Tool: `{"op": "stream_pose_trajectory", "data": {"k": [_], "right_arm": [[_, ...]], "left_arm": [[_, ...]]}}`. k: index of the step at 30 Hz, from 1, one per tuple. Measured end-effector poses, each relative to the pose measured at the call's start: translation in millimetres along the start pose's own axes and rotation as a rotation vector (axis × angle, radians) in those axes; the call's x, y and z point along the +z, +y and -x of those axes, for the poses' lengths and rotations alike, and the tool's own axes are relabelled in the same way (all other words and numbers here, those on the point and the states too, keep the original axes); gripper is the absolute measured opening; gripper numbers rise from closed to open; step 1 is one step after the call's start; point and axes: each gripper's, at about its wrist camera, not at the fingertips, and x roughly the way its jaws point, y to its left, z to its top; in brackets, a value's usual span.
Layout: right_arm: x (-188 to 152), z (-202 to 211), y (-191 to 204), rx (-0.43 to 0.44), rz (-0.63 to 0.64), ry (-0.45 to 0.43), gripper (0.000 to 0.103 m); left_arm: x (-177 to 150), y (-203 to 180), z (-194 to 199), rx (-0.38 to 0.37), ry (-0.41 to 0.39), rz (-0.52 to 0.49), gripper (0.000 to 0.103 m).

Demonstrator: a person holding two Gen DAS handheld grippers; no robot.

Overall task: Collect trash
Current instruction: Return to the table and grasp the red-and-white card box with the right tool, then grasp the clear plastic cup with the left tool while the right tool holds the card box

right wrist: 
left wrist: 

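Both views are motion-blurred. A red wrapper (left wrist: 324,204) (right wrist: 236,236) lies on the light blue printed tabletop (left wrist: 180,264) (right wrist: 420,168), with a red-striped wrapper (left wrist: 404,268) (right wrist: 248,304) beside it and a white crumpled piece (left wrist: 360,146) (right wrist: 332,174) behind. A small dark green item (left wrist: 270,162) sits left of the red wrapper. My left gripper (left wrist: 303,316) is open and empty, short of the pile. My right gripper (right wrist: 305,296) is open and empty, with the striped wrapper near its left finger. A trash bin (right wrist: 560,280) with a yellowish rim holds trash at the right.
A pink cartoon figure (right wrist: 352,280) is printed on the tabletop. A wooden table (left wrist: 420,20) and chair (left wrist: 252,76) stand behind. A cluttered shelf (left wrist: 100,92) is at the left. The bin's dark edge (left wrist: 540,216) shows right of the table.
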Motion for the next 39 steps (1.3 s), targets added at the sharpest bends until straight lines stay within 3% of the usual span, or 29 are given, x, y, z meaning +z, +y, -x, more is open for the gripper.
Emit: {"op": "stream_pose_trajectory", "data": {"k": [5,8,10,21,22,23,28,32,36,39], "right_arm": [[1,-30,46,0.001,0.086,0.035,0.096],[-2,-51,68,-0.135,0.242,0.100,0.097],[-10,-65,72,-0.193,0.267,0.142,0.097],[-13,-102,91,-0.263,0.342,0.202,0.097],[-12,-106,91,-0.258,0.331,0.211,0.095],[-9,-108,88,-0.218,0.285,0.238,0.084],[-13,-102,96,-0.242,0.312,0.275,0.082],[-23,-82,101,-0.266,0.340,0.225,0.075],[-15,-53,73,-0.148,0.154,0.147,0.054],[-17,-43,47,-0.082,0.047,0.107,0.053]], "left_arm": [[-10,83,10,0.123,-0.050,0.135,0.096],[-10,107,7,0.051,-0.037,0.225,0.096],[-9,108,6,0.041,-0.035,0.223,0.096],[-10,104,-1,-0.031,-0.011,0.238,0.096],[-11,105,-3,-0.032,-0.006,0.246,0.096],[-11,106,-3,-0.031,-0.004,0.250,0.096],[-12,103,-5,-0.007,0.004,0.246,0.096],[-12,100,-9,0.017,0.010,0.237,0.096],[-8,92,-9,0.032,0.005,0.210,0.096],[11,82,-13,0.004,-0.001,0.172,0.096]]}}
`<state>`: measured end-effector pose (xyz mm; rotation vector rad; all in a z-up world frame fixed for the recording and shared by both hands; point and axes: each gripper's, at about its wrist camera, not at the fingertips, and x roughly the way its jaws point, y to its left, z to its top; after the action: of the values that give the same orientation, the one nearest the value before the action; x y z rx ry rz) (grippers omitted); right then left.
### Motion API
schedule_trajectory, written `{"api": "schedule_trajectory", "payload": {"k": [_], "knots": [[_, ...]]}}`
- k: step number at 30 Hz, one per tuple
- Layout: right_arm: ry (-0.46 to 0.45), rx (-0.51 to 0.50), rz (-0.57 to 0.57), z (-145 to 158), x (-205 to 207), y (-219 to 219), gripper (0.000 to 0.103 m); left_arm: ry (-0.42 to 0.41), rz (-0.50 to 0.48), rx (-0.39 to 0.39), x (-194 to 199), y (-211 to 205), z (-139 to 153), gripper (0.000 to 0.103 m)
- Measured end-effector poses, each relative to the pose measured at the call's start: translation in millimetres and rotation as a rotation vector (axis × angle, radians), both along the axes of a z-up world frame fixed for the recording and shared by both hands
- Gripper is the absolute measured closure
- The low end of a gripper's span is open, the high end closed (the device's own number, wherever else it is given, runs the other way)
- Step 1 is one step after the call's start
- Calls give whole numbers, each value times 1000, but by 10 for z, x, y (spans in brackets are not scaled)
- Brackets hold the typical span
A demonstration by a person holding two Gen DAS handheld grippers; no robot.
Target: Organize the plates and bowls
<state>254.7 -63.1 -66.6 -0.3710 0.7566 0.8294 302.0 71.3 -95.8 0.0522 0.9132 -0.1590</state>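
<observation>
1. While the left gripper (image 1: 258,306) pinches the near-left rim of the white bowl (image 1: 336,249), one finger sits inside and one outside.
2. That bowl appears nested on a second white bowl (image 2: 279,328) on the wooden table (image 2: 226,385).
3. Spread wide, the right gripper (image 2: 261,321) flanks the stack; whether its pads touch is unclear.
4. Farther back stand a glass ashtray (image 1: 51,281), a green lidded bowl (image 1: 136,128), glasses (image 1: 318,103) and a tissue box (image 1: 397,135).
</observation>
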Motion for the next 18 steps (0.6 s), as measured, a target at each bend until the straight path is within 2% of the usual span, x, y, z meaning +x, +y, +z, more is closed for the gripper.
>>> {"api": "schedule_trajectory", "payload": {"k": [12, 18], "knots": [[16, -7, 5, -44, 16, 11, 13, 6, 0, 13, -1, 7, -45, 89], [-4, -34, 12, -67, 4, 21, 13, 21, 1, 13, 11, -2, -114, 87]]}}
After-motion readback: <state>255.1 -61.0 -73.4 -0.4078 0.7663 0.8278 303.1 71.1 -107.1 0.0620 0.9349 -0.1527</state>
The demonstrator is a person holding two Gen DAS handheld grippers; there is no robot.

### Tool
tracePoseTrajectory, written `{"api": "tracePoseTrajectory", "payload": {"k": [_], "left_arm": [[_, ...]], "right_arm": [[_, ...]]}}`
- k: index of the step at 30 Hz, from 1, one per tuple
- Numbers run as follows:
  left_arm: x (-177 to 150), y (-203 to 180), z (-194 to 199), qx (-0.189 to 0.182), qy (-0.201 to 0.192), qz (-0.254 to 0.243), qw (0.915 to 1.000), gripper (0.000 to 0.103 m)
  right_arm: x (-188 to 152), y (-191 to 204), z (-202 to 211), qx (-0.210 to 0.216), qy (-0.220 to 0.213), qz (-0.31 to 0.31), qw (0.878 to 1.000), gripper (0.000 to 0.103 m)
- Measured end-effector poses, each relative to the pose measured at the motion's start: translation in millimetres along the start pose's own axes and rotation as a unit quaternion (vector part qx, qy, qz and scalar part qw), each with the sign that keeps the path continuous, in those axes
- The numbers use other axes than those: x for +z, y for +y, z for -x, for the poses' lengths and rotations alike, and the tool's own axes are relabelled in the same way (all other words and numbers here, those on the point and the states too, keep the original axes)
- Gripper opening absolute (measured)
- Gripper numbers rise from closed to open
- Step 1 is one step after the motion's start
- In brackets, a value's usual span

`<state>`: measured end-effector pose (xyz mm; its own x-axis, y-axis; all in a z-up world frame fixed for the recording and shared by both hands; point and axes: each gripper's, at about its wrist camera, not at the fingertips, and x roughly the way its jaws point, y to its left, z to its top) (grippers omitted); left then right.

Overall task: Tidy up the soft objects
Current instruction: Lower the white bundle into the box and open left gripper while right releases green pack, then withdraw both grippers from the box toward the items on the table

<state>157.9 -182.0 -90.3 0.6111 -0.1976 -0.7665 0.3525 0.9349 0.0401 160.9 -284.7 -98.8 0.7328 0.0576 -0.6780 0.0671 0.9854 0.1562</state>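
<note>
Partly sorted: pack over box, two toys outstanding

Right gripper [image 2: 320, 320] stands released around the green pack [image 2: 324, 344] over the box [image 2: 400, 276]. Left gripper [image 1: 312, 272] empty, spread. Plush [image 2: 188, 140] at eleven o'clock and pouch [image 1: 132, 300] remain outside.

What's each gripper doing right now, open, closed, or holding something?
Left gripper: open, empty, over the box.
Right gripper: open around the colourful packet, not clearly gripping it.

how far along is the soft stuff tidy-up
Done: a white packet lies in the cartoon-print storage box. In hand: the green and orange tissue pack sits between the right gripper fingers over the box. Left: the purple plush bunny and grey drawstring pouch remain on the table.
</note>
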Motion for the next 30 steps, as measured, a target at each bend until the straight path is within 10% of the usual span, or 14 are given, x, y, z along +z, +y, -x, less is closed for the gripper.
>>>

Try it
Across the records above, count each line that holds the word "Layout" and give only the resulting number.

Solution for this problem
2